The Rankine cycle and the air-standard Brayton cycle are well-known thermodynamic cycles. The benefit of the Rankine cycle is that high efficiency can be achieved because the pump consumes a very small amount of work, since compression is carried out when the working fluid is in the liquid state [8]. The advantage of the Brayton cycle is that the turbine inlet temperature is high; thus, it can achieve high efficiency, but the disadvantage is that the work consumed by the compressor is very large. Due to this, the air-standard Brayton cycle’s efficiency is not significantly higher than that of the steam-based Rankine cycle. The primary advantage of the supercritical $C{O}_2$ ($sC{O}_2$) Brayton cycle is that the positive points of the steam-based Rankine cycle and air-standard Brayton cycle are both combined. The turbine inlet temperature in the $sC{O}_2$ Brayton cycle is high. Moreover, since the compressor operates near the $C{O}_2$ critical point at very high pressure at which the density is significantly high and the compressibility factor is small, the work that is consumed by the compressor is significantly low. The $sC{O}_2$ Brayton cycle operates above the critical point, so the need for condensing the system is removed and the system has a simple layout. Since the $sC{O}_2$ re-compression Brayton cycle has very high operating pressures compared to the steam-based Rankine cycle, the size of the $sC{O}_2$-based power system’s components is considerably smaller [9].

Currently, extensive research is being conducted on $sC{O}_2$-based power systems, and the $sC{O}_2$ Brayton cycle can be found in a variety of arrangements in the literature, such as in reheated and intercooled re-compression layouts [10]. Crespi et al. [11] reviewed the different single and combined layouts of $sC{O}_2$ Brayton cycle power systems with efficiencies of 40%–50% and 50%–60%, respectively, while Saeed and Kim [8] analyzed a re-compression $sC{O}_2$ Brayton cycle power system with an integrated turbine design and optimization algorithm. In their study, they proposed that the cycle performs best when the inlet temperature of the compressor is set near the $C{O}_2$ critical temperature (i.e., $32–37$ °C) and the compressor inlet pressure is set slightly above the $C{O}_2$ critical pressure (i.e., 7.8–8.1 MPa) along with a moderate pressure ratio (i.e., 2.9–3.1). Saeed et al. [12] carried out a design optimization and performance analysis of the $sC{O}_2$ re-compression Brayton cycle. They developed detailed mathematical models of the cycle components and simulation codes for the turbine, compressor and heat exchanger. These codes were used to analyze the performance of the cycle under the design conditions as well as off-design conditions.

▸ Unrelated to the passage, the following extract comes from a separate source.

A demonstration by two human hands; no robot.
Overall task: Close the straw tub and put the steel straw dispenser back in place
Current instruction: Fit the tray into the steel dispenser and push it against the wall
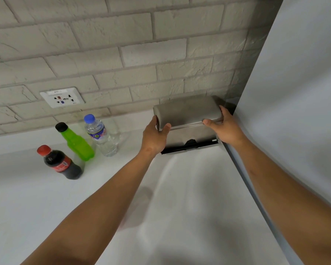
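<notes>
Both your hands grip the steel straw dispenser (187,113) at the back right corner of the white counter (189,188).

Your counter runs back to a pale brick wall (122,44), with a tall grey panel (304,73) closing off your right side. The dispenser stands close against both, lid down, with black straws lying in its front tray. Your left hand (154,137) clasps its left end, thumb across the front; your right hand (225,127) clasps its right end likewise. Well to the left you have three bottles standing close together: a clear water bottle (101,135), a green bottle (75,143) and a cola bottle (60,163). A wall socket (62,97) sits above them.
</notes>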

To analyze the performances of thermal power systems, researchers have used different performance parameters, including thermal efficiency (η_th) and exergy efficiency (η_ex). Moreover, to indicate the cost and size of the thermodynamic system, parameters such as the total heat transfer area coefficient (UA_Total) and size parameter (SP_Total) have also been used to indicate the heat exchanger and turbomachinery sizes, respectively [13,14,15]. Patel et al. [16] studied the optimization of a waste-heat-based organic Rankine cycle (ORC)-powered cascaded vapor compression-absorption refrigeration system. They used the log mean temperature difference (LMTD) to determine the UA value of each heat exchanger in the system. The purpose was to minimize the UA value in order to minimize the area required for heat exchange, and thus minimize the cost of the heat exchangers in the system.

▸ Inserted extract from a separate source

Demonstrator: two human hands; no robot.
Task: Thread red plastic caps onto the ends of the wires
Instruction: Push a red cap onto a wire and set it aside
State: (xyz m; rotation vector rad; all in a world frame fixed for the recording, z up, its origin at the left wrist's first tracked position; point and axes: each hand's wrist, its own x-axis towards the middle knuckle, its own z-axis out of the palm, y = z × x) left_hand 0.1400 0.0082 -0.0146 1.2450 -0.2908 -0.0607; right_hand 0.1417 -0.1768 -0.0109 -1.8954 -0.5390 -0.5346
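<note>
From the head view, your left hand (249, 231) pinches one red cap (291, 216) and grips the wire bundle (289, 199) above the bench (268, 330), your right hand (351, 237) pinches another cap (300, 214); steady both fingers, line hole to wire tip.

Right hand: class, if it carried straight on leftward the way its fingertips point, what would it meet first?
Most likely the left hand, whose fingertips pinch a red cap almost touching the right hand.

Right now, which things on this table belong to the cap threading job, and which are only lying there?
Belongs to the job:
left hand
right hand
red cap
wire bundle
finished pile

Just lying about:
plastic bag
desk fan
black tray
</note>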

This paper presents the various benefits of $sC{O}_2$ power systems. A detailed investigation has been conducted for the performance of the system with regard to key performance parameters such as ${\eta }_{th},{\eta }_{ex},$ UA and size parameter (SP) of the turbomachinery. The system analysis also has been performed on the basis of the changing ambient temperature ($T_0$) and water temperature ($T_{w,in},$) values to signify how the system’s exergetic performance changed on a monthly basis. To the author’s best knowledge, monthly/seasonal analysis using for $sC{O}_2$-based power systems are not available in the literature. Moreover, the performance of the system at different turbine inlet temperatures ($T_7$), compressor inlet temperatures ($T_1$) and compressor outlet pressures ($P_2$) is also presented to signify the effect of each variable on various performance parameters of the system, and to indicate which values are best for use as the cycle’s design points.

2. Methodology

2.1. Cycle Processes

Figure 1 shows a cycle layout and temperature-entropy (T-s) diagram of the system considered in the study. As shown in Figure 1a, the system consists of a turbine, a primary heat exchanger, high and low-temperature recuperators, the main compressor, a re-compression compressor and a gas cooler. In comparison with the recuperated cycle, the re-compression Brayton cycle includes an added intermediate compressor, an additional recuperator and split/mixing flow values. A fraction of mass is taken from the mainstream and fed to the re-compression compressor bypassing the low-temperature recuperator (LTR). This fraction of flow enters the mainstream again increases its temperature before entering into the high-temperature recuperator (HTR). This arrangement in turns increases the thermal efficiency of the cycle (42% to 50% for cycles operating with the lowest and highest temperatures, $37$ °C and $700$ °C respectively [10]) by reducing heat rejection in the pre-cooler.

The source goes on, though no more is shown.